Воцарилась тишина, затем на лице Эдиты Павловны появилась растерянность (не виданная мной ранее), затем ее щеки порозовели, подбородок дрогнул, и каждый квадратный сантиметр комнаты наполнился негодованием.
— Анастасия, образумься!
Так как добавить к сказанному мне было нечего, я стояла и молчала. То ли перерождение вступало в следующую фазу, то ли разговор оказался слишком острым, то ли омлету все же не нравилось в моем желудке, а только перед глазами поплыли сначала круги, затем стол с вазой, потом массивный стул, темно-коричневый шкаф, широкая кровать… Но падать в обморок я не собиралась (я попросту не умела этого делать), и, представив, как подгибаются ноги, а тело превращается в тонкий и длинный мешочек с сеном, из груди вылетает не то хрип, не то стон и пол плавно приближается, я сфокусировала взгляд на бабушке, вздернула подбородок и выдохнула. Слабость мгновенно ушла. Вот что значит правильный боевой настрой!

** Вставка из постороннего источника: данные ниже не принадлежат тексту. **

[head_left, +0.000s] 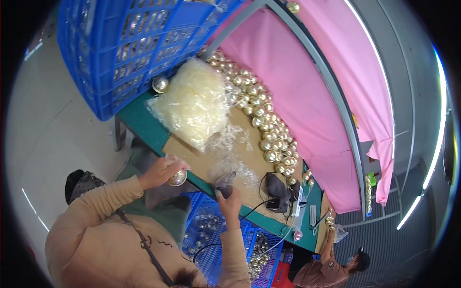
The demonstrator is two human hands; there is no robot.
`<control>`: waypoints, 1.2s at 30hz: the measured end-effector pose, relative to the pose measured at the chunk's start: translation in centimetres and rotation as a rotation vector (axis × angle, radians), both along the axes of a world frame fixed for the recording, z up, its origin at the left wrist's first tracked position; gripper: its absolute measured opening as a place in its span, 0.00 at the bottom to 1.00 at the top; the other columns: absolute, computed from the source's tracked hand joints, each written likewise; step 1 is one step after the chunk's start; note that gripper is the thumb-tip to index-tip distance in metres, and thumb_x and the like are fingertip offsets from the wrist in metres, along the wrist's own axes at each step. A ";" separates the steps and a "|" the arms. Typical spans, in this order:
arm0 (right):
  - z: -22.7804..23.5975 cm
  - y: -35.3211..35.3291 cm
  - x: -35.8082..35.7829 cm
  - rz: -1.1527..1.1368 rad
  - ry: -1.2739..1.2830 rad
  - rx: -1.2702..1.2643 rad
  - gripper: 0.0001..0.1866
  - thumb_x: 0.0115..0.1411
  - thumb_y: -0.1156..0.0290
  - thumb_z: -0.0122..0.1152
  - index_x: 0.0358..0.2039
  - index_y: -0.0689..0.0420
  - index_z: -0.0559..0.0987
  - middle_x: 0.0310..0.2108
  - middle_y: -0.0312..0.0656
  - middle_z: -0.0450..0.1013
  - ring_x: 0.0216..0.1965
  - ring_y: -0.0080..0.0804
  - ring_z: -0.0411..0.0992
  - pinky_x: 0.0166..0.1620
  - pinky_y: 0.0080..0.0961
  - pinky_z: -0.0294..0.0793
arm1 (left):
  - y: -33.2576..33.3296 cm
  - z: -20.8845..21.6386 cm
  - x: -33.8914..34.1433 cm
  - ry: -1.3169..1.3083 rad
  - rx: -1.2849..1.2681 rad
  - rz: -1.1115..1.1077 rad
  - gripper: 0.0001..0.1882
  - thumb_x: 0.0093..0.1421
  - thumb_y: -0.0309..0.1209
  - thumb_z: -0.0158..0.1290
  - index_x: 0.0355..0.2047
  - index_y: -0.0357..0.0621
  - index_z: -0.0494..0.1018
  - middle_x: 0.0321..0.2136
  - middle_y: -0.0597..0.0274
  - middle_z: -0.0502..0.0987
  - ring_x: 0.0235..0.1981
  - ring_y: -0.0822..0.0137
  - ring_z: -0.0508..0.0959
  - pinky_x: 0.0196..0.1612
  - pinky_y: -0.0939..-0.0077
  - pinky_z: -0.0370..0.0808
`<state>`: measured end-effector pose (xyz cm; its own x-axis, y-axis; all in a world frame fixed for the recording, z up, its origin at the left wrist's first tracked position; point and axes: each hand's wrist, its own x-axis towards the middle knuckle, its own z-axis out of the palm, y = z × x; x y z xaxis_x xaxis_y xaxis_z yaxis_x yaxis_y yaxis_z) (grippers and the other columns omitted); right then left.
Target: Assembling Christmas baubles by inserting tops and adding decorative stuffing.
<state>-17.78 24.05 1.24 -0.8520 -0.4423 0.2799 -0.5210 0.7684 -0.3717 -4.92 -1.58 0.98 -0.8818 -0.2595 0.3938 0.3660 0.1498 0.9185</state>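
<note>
My left hand (163,172), out past the near edge of the table, has its fingers closed round a shiny pale-gold ball (177,178). Pinkish covering shows at its fingertips. Over the table edge, my right hand (229,200) is wrapped round a dark grey tool (224,181), whose exact kind is blurred. Just beyond that tool, small clear plastic pieces (244,174) lie heaped on a cardboard sheet (197,161). A clear bag (194,103) packed with cream-coloured pieces rests farther back.
Many gold balls (271,134) line the pink cloth (297,105) at the back. A blue crate (96,62) stands left. Blue baskets (192,204) holding balls sit below the table. Black cables cross near a dark device (277,205). Another person (326,273) works at right.
</note>
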 end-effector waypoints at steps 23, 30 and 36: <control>-1.3 -2.1 -27.3 -0.112 -0.337 -0.152 0.08 0.49 0.72 0.61 0.29 0.63 0.79 0.22 0.38 0.74 0.23 0.23 0.70 0.28 0.23 0.69 | -1.4 0.8 -2.6 -0.109 0.114 0.022 0.16 0.65 0.35 0.40 0.33 0.37 0.75 0.30 0.57 0.76 0.34 0.66 0.75 0.39 0.74 0.69; 7.1 -2.6 -17.8 0.208 0.056 0.030 0.07 0.49 0.71 0.60 0.27 0.59 0.79 0.25 0.48 0.73 0.27 0.41 0.73 0.31 0.31 0.72 | -0.9 3.7 -2.9 0.019 0.046 -0.013 0.16 0.65 0.35 0.40 0.34 0.36 0.75 0.33 0.56 0.76 0.37 0.63 0.75 0.43 0.73 0.69; 12.1 -5.8 -7.4 0.553 0.280 0.312 0.02 0.49 0.73 0.58 0.25 0.55 0.77 0.27 0.41 0.70 0.26 0.41 0.71 0.28 0.34 0.70 | 0.5 4.8 -4.0 0.074 -0.047 -0.198 0.15 0.64 0.33 0.42 0.40 0.33 0.73 0.43 0.50 0.72 0.48 0.62 0.71 0.50 0.73 0.66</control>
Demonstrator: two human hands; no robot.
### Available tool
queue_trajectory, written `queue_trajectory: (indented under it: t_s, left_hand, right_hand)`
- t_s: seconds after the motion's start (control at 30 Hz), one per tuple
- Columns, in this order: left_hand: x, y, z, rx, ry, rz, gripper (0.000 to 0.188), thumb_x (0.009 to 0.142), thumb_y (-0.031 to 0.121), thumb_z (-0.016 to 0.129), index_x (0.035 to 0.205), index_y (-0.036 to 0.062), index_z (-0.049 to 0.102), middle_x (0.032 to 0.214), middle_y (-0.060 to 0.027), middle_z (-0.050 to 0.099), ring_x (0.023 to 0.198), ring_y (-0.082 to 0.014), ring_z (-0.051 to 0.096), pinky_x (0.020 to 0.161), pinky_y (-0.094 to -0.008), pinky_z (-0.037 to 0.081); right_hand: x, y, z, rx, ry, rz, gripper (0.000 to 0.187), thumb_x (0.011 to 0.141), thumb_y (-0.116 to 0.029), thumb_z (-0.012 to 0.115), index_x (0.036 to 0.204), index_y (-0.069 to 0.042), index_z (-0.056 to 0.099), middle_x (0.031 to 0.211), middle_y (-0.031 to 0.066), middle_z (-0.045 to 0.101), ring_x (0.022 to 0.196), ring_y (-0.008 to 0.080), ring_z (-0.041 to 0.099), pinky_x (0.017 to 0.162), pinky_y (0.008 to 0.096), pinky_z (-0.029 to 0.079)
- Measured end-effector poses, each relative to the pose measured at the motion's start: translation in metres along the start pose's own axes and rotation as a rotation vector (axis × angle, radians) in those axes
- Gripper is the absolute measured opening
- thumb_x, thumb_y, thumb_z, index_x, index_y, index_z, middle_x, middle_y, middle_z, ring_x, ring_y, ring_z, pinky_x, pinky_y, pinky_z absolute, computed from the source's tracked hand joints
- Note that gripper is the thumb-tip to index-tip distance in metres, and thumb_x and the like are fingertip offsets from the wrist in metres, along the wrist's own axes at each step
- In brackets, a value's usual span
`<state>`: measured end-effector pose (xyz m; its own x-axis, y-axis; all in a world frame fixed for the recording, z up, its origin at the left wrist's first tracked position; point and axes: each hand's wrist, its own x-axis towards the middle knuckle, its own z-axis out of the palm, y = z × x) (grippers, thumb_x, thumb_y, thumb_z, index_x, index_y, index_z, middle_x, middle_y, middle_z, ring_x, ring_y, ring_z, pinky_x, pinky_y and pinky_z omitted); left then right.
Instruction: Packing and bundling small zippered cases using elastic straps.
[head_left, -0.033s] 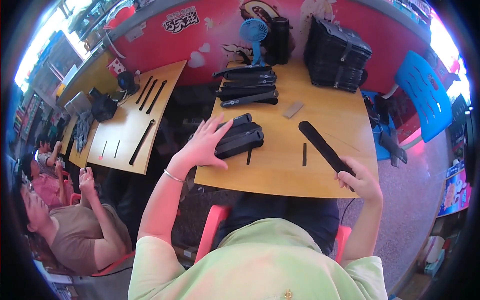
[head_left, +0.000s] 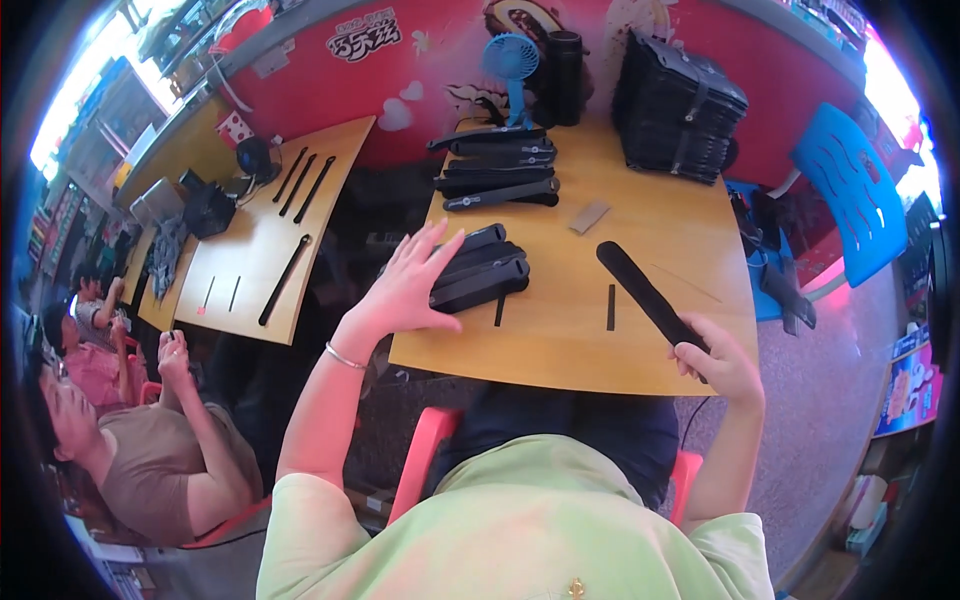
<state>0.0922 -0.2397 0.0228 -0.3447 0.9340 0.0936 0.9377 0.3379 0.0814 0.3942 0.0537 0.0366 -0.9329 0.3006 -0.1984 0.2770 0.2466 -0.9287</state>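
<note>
My right hand point(head_left: 722, 362) is closed around the lower end of a flat black strap point(head_left: 640, 290) with a rounded tip, held at a slant over the right part of the wooden table point(head_left: 560, 350). Spread wide, the fingers of my left hand point(head_left: 402, 288) are open beside a pile of black straps point(head_left: 488, 278) near the table's left edge. The hand partly covers that pile, and whether it touches the straps I cannot tell. Two narrow dark strips point(head_left: 611, 307) lie on the tabletop between my hands. A thin pale line point(head_left: 688, 284), perhaps a wire, lies beyond the held strap.
More black straps point(head_left: 500, 168) are piled farther back, near a small grey-brown rectangle point(head_left: 590, 217). A blue fan point(head_left: 511, 62), a dark bottle point(head_left: 563, 80) and a bulky black stack point(head_left: 675, 108) stand at the back. A blue chair point(head_left: 855, 195) is right; a seated person point(head_left: 165, 455) is left.
</note>
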Motion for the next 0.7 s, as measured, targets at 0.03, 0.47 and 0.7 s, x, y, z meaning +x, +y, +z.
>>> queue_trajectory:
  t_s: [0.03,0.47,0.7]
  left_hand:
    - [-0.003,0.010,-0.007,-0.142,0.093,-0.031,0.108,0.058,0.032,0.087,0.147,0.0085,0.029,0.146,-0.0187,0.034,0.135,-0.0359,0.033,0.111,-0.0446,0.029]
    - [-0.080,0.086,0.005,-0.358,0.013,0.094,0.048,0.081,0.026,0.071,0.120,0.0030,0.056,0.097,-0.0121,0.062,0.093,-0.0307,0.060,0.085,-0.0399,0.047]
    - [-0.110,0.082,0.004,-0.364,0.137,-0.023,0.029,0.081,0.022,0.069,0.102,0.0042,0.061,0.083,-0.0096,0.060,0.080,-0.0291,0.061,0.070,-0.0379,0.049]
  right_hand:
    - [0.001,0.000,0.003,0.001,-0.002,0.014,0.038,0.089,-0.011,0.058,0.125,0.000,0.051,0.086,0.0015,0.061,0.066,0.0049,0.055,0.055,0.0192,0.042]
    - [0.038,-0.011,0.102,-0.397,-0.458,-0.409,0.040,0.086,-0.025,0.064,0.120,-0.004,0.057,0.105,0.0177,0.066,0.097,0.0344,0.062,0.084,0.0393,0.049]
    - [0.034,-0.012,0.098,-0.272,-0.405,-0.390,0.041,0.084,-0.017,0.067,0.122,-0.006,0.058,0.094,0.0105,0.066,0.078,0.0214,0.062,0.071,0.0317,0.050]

— Ты свободна, ступай, — совершенно спокойно произнесла Эдита Павловна, и морщины на ее лице разгладились. Подойдя к окну, она отодвинула штору, посмотрела на двор и, не оборачиваясь, прибавила: — Когда вернется Нина, скажи ей, чтобы позвонила Брилю. Пусть приедет сейчас. И никакие «Я занят, буду во второй половине дня» не принимаются.
— Хорошо, — ответила я и пулей вылетела из комнаты. Без сомнений, бабушка не приняла мою позицию, но кто же откажется от передышки? Я, во всяком случае, не собиралась этого делать.
Нина Филипповна вернулась с рынка минут через пятнадцать, я передала ей просьбу (прозвучавшую как приказ) и отправилась в библиотеку, где меня стали мучить угрызения совести. С одной стороны, бабушка вызвала врача потому, что день для нее выдался нервным, а с другой… Возможно, и я стала причиной его визита.
«Довела любимую бабушку, — едко проскрипела совесть. — Кхе, кхе…»
Ну, или таким образом на меня хотели хорошенько надавить, на всякий случай.
От Эдиты Павловы я могла ожидать чего угодно, поэтому тяжело вздохнула, взяла с полки первую попавшуюся книгу, села за овальный столик и подперла щеку кулаком.
— Тим, возвращайся… — прошептала я, надеясь, что слова преодолеют расстояние и долетят до адресата. Он услышит, почувствует и вернется!
Бабушкиного врача я видела один раз во время зимних каникул, и, хотя пересеклись мы всего минут на пять, он оставил в памяти неизгладимое впечатление. Лев Александрович Бриль — высокий, огромный, шумный. Все в его внешности было странным и заметным и удивительно гармонировало между собой: короткие иссиня-черные волосы, крупный нос, близко посаженные глаза, квадратный подбородок, большие уши, мощная шея. Бриль производил впечатление злодея, пришедшего не для того, чтобы вылечить, а для того, чтобы утащить очередную жертву на тот свет. Между тем от него исходила добрая энергия, в лучах которой хотелось погреться.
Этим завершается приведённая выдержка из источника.